Pull every line holding the word "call" from the data below and copy it.
◆ ◆ ◆ ◆ ◆ ◆ ◆
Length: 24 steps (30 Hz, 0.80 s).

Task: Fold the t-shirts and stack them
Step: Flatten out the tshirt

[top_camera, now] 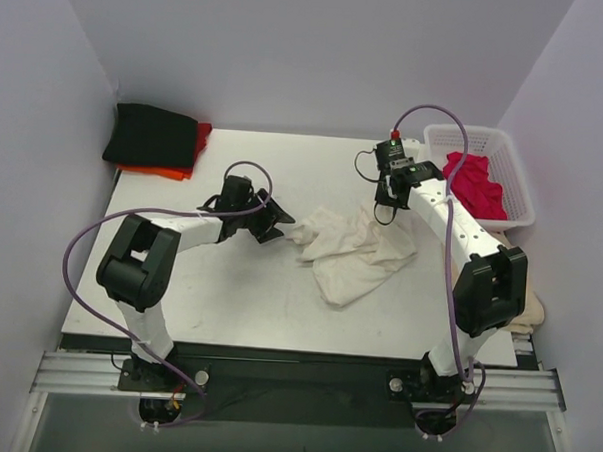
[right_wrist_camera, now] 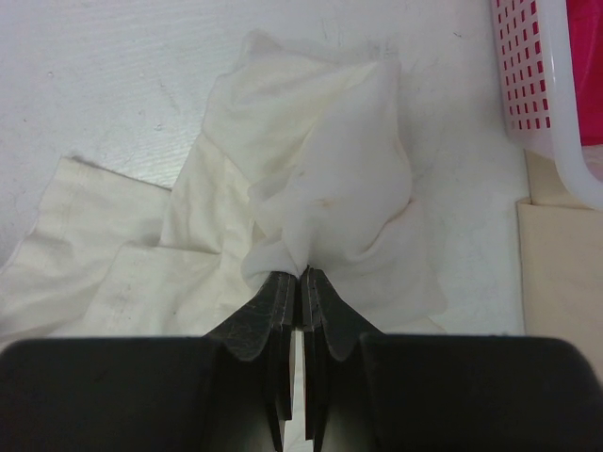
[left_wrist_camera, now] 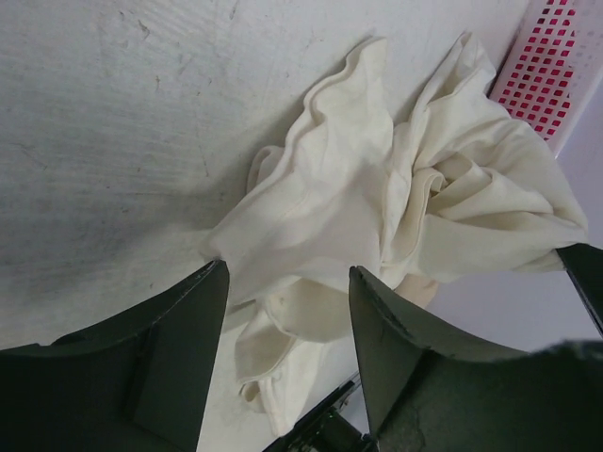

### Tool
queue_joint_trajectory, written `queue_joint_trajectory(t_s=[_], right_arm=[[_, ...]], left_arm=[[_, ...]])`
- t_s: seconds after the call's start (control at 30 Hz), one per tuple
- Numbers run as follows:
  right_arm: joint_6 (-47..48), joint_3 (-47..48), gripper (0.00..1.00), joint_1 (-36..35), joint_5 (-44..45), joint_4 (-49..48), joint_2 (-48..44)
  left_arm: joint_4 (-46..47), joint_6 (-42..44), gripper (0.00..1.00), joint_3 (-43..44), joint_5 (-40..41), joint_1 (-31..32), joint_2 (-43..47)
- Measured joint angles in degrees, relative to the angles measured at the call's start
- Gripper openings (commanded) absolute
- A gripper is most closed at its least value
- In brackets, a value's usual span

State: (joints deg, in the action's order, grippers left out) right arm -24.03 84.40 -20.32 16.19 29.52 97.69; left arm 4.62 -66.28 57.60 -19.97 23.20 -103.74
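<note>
The cream-white t-shirt (top_camera: 355, 250) lies crumpled in the middle of the table. My right gripper (right_wrist_camera: 301, 275) is shut on a bunched fold at its far right side, which rises a little off the table (top_camera: 388, 202). My left gripper (top_camera: 274, 223) is at the shirt's left edge. Its jaws stand open, with a fold of the cream cloth (left_wrist_camera: 311, 235) lying between the two fingers (left_wrist_camera: 179, 348). A folded black t-shirt (top_camera: 153, 134) rests on an orange-red one (top_camera: 162, 170) at the back left corner. A crimson t-shirt (top_camera: 475, 184) lies in the basket.
The white lattice basket (top_camera: 513, 155) stands at the back right, close to my right arm. A beige cloth (top_camera: 528, 311) hangs at the table's right edge. Walls close in on the left, back and right of the table (top_camera: 228, 303).
</note>
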Motion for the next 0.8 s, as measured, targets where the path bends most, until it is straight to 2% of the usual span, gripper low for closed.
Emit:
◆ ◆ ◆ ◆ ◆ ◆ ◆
* **Output for this exercise**
- t_s: seconds after the call's start (control at 30 Hz), one per tuple
- Measured joint angles in degrees, relative to the angles measured at the call's start

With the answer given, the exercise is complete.